Where it doesn't work, and the trait behind it

The pattern has limits. They are worth stating plainly so the framework doesn't get oversold.

It doesn't help on genuinely novel problems where the invariants aren't yet known. You cannot contract what you cannot articulate. The earliest stages of a system — when the behavior is still being discovered — are the wrong place to lock contracts. Premature contracting freezes assumptions before they've earned the right to be invariants.

It doesn't survive teams that don't audit. A wrong contract, left to drift while the system changes underneath it, is a confident hallucination factory. The agent obeys it; the agent's output looks authoritative; the bug ships with documentation backing it up. The discipline of auditing contracts is not optional. If a team isn't going to keep the contracts honest, the team is better off without them.

It doesn't fix capability gaps. Some failures of LLM-driven work are reasoning failures, not context failures. Loading more context into a session where the model fundamentally can't reason about the problem at hand produces longer, more confident wrongness. Contracts and skills are the right tool when the failure is the agent didn't know. They are the wrong tool when the failure is the agent can't think.
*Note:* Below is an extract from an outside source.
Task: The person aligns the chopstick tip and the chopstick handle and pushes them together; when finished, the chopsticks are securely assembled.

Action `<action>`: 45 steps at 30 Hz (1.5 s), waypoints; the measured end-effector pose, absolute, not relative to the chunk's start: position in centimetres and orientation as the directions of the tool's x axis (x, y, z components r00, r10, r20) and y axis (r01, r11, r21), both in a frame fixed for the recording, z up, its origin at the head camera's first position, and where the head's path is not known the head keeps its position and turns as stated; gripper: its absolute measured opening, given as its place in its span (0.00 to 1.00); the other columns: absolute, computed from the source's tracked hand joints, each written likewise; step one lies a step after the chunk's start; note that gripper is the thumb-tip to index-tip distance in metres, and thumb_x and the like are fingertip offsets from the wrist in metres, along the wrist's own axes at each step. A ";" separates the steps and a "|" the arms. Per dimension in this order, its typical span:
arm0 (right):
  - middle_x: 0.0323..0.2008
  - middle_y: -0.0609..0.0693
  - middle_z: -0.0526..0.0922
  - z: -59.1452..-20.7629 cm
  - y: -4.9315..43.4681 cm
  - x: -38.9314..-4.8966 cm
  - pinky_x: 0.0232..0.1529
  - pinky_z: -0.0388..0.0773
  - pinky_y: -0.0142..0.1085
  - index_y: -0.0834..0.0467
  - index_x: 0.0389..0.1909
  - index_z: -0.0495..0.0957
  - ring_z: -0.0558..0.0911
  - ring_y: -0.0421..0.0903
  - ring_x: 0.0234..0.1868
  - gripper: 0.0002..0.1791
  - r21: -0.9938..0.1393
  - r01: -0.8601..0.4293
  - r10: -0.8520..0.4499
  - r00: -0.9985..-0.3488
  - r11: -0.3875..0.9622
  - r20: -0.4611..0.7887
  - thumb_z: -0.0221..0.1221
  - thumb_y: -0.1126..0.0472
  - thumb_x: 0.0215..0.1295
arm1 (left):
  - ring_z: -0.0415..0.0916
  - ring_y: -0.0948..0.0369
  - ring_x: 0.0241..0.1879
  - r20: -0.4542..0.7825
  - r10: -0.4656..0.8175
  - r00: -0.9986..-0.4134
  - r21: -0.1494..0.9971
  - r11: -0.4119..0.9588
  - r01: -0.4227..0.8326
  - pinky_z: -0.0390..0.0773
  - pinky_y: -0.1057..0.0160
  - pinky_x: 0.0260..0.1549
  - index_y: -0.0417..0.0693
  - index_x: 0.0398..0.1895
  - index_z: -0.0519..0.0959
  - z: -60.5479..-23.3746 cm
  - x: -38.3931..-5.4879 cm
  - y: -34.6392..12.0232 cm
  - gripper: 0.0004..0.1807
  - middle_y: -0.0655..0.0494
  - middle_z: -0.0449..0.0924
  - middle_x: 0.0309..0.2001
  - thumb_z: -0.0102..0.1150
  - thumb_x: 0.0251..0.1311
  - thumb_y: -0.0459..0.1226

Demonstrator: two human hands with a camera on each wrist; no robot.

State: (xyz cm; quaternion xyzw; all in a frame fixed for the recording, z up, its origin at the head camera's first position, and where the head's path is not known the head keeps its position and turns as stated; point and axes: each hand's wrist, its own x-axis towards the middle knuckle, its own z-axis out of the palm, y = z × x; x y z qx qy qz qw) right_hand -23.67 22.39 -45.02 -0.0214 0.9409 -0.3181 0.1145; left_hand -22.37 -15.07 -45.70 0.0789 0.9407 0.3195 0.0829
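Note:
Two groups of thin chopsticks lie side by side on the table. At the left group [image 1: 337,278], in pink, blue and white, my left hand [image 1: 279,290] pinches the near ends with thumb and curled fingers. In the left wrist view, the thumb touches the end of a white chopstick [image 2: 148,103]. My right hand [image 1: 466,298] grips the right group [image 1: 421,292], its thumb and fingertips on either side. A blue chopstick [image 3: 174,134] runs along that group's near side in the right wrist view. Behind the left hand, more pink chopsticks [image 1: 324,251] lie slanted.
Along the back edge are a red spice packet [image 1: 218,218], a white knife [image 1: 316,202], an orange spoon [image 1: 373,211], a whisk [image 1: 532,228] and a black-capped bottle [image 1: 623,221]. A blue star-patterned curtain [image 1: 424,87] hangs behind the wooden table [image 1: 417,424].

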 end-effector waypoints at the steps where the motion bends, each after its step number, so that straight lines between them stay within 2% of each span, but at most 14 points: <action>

A note on scope. The same contract-and-skill shape applies outside production code. I've used it on personal artifacts where a design system needed to survive regeneration without drift — the contract holds the spec, the skill loads it at regeneration time, the artifact comes out identical to the canonical version. The shape generalizes anywhere a non-stateful executor has to behave consistently against rules that aren't intrinsic to the tools it's using.

This pattern was not designed. It came from staying in the friction long enough to feel what was structural. Every correction loop that cost an hour, every regression that shipped because the model knew something it didn't, every back-and-forth that should have been one round — those are signals. I noticed them because I tolerated them long enough to see what they had in common. The instinct to systematize the friction rather than work around it is the trait that produced the pattern.

The contracts and skills aren't the artifact. The artifact is what gets shipped. The contracts and skills are the substrate that makes shipping possible without re-paying the context tax every session.